Zustimmendes Gemurmelt erklang, doch unter all der Zustimmung gab es auch Zweifel. Etwas, womit Riven gerechnet hatte, wo sie doch zu Beginn ebenfalls Zweifel gehabt hatte. Wieso ihre eigenen Leben in Gefahr bringen, um jemanden zu suchen, der wahrscheinlich verloren war? Wer wusste schon, was draussen in der Dunkelheit noch lauerte?

"Das, was wir tun sollten, ist hier zu bleiben. Am Strand. Wir alle. Nur so können wir uns schützen!", rief Nathaniel laut. Er hatte Angst. Angst um sich selbst, Angst um Blake und absolut jeder der Runde konnte es nachvollziehen. Auch Jaxon, was allerdings nicht bedeutete, dass er ihm Recht gab. Und dass er es Nathaniel nicht übel nahm, dass er seine Entscheidung in Frage stellte.

Wütend nahm Jaxon seine Hand aus Rivens und überbrückte die wenigen Meter zu Nathaniel.

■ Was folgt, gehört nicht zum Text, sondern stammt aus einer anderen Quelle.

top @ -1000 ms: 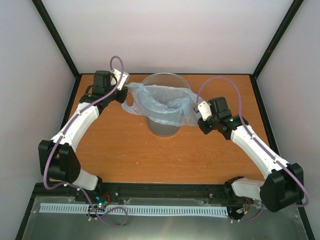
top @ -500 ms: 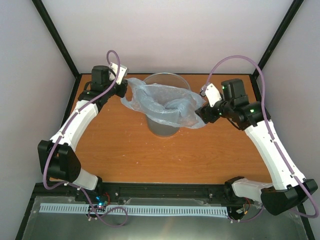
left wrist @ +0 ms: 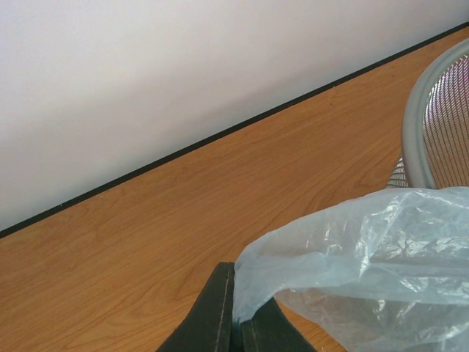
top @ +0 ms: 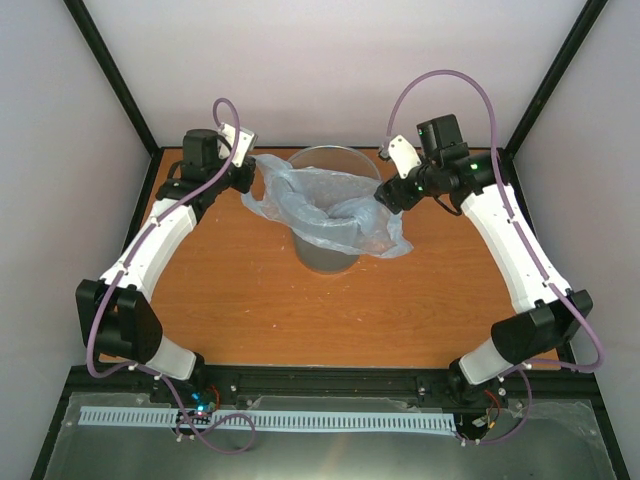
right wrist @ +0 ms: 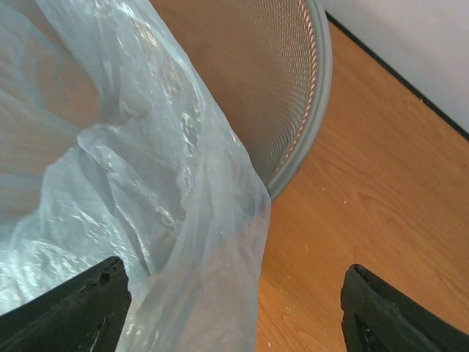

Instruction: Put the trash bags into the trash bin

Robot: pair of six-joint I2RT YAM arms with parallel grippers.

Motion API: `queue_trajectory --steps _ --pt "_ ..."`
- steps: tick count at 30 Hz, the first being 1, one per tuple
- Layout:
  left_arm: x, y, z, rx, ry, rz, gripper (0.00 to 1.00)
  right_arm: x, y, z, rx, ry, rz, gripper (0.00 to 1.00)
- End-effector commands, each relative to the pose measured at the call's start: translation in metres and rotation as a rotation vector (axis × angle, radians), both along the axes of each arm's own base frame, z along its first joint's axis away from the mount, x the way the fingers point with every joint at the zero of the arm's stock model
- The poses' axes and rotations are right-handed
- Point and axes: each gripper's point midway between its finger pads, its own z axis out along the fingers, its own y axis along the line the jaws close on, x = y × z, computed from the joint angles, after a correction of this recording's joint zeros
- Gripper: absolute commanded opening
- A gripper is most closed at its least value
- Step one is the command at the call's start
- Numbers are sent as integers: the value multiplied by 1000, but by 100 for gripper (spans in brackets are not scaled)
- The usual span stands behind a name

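1. Wooden table (top: 230, 290): carries the whole job, with the bin standing at its far middle between the two arms.
2. Trash bin (top: 330, 258): round, grey, thin-rimmed and upright. It contains only the sagging middle of one bag; nothing else shows inside. Judged step: seating the bag into the bin, partly done.
3. Trash bag (top: 322, 200): pale blue, translucent film draped across the bin's mouth. Its centre dips inside, while loose folds spill over the rim on the left and over the right front.
4. Right gripper (top: 384, 197): at the bag's right edge beside the rim, fingers spread wide. Film hangs between them in the wrist view, but nothing is pinched.
5. Left gripper (left wrist: 234, 326): at the bag's left edge, outside the bin, fingers pressed together on a corner of the film.
6. Next move, as judged: the right gripper must catch the overhanging fold and push it down past the rim, without tipping the light bin.
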Motion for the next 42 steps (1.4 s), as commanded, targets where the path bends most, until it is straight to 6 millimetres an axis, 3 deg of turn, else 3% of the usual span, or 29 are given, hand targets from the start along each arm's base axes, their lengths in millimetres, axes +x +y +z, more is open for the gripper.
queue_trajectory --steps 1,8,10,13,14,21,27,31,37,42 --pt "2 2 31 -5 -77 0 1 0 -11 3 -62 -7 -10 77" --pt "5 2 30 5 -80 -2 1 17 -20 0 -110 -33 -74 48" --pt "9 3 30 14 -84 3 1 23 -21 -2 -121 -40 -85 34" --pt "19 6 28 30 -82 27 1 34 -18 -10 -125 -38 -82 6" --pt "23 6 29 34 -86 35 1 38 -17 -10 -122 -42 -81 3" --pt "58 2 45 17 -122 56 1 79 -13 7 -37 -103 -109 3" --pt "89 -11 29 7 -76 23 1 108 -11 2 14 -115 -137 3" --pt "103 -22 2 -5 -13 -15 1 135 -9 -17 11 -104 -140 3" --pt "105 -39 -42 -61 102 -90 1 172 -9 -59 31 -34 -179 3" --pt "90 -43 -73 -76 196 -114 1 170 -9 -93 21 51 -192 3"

"Wer teilt seine Meinung?", rief er laut in die Runde, "Ich frage bloss, weil ich euch die Wahl lasse. Ihr könnt hier bleiben und warten, während ich und diejenigen, die mir folgen, uns auf die Suche nach Grayson begeben. Aber ich verspreche euch, dass ich bei jedem, der darauf verzichtet mitzuhelfen, das Verschwinden ebenfalls ignorieren werde, sollte es dazu kommen. Und wenn ich spüren sollte, dass jemand von denjenigen in Gefahr ist, welche nicht mitgeholfen haben, werde ich über dieses Gefühl in meinem Körper hinwegsehen, die Hilfeschreie in meinem Kopf ignorieren, so, wie sie Graysons Verschwinden ignoriert haben. Entscheidet euch!", knurrte er bedrohlich. Blitze schienen in seinen Augen zu zucken, doch dann, als jedermann damit rechnete, er würde noch etwas hinzufügen, drehte er sich schweigend um und nahm wieder Abstand zu den Jugendlichen.

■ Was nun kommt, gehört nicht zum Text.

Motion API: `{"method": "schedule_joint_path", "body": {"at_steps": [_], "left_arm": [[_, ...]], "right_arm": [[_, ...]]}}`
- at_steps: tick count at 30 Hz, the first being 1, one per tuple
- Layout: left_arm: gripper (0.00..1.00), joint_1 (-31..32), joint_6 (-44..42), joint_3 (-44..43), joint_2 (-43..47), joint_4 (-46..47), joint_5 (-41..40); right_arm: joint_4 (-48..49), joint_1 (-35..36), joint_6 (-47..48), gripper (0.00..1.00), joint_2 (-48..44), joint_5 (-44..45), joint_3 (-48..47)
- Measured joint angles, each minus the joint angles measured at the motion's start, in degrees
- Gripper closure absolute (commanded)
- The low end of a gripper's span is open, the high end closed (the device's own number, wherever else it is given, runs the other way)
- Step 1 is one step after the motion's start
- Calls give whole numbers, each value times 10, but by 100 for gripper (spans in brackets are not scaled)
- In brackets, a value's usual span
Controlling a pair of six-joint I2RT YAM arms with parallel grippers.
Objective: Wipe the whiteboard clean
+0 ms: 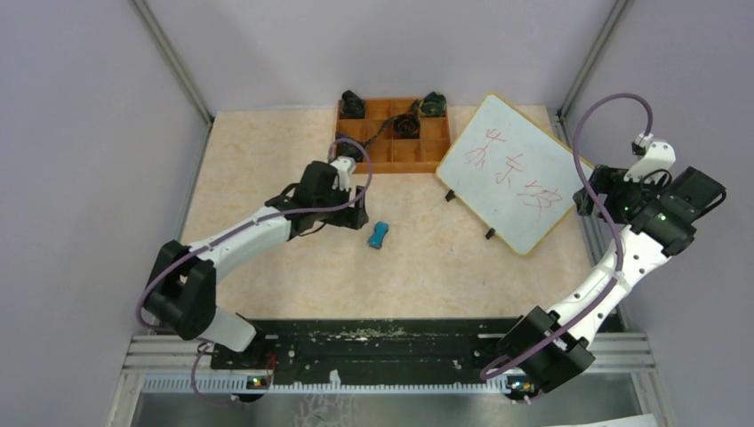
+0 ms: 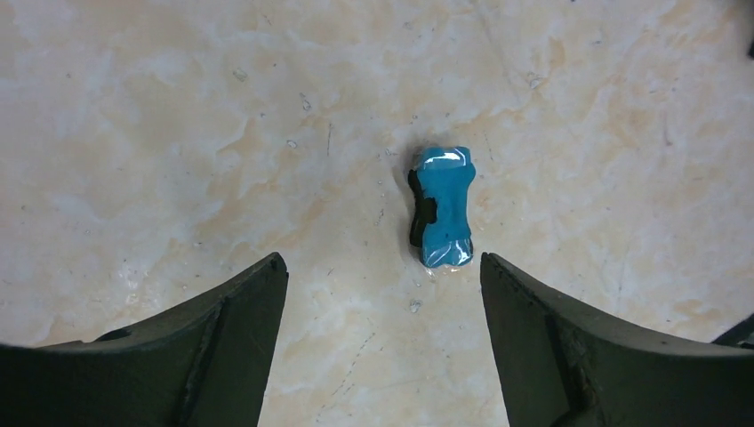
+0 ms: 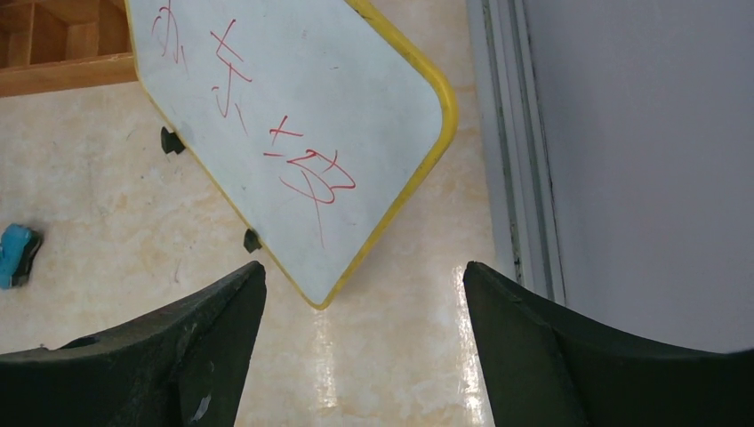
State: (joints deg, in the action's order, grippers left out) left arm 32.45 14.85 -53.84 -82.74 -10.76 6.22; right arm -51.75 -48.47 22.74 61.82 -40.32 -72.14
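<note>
Top view: one red-marked whiteboard is seen far right on the bench and one blue eraser mid-bench, with the left of two arms stretched toward the eraser. Left wrist: left fingers are spread wide, empty. Right wrist: right fingers are spread wide, empty, facing the whiteboard.

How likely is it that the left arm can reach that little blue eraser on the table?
Probably yes. The left gripper is open just short of the blue eraser, which lies alone on the table, slightly toward one finger. Nothing stands between them.
</note>
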Motion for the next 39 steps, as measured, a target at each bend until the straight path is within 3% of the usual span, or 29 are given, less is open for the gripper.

"In zehn Minuten bilden wir Gruppen. Und jeder, der sich gegen das Suchen entscheidet, ist herzlich dazu aufgefordert, die Runde zu verlassen, denn die Runde steht nicht dafür, dass wir jemanden von uns im Stich lassen."

Harte Worte, eine strenge Regel, doch genau das, was nötig war. Riven stellte sich neben ihn und warf ihm ein bekräftigendes Lächeln zu. Sie wusste, dass es niemanden mehr schmerzen würde als Jaxon, sollte er jemanden aus der Runde ausschliessen müssen. Sie wusste auch, dass sollte irgendjemand in Gefahr sein, Jaxon sofort, ob die Person nun in der Runde war oder nicht, zu Hilfe eilen würde. Wieso? Weil absolut jeder der Jugendlichen zu seiner Familie gehörte. Manche davon waren ihm näher, manche davon waren ihm wichtiger, doch letztendlich gehörte jeder zu seiner Familie. Diese würde er versuchen zu beschützen. Und das war genau das, was sie fürchtete. Seine tiefe Loyalität war eine Gefahr. Vielleicht die grösste Gefahr von allen. Ein Faktor, der dazu führen konnte, dass er von ihr genommen wurde.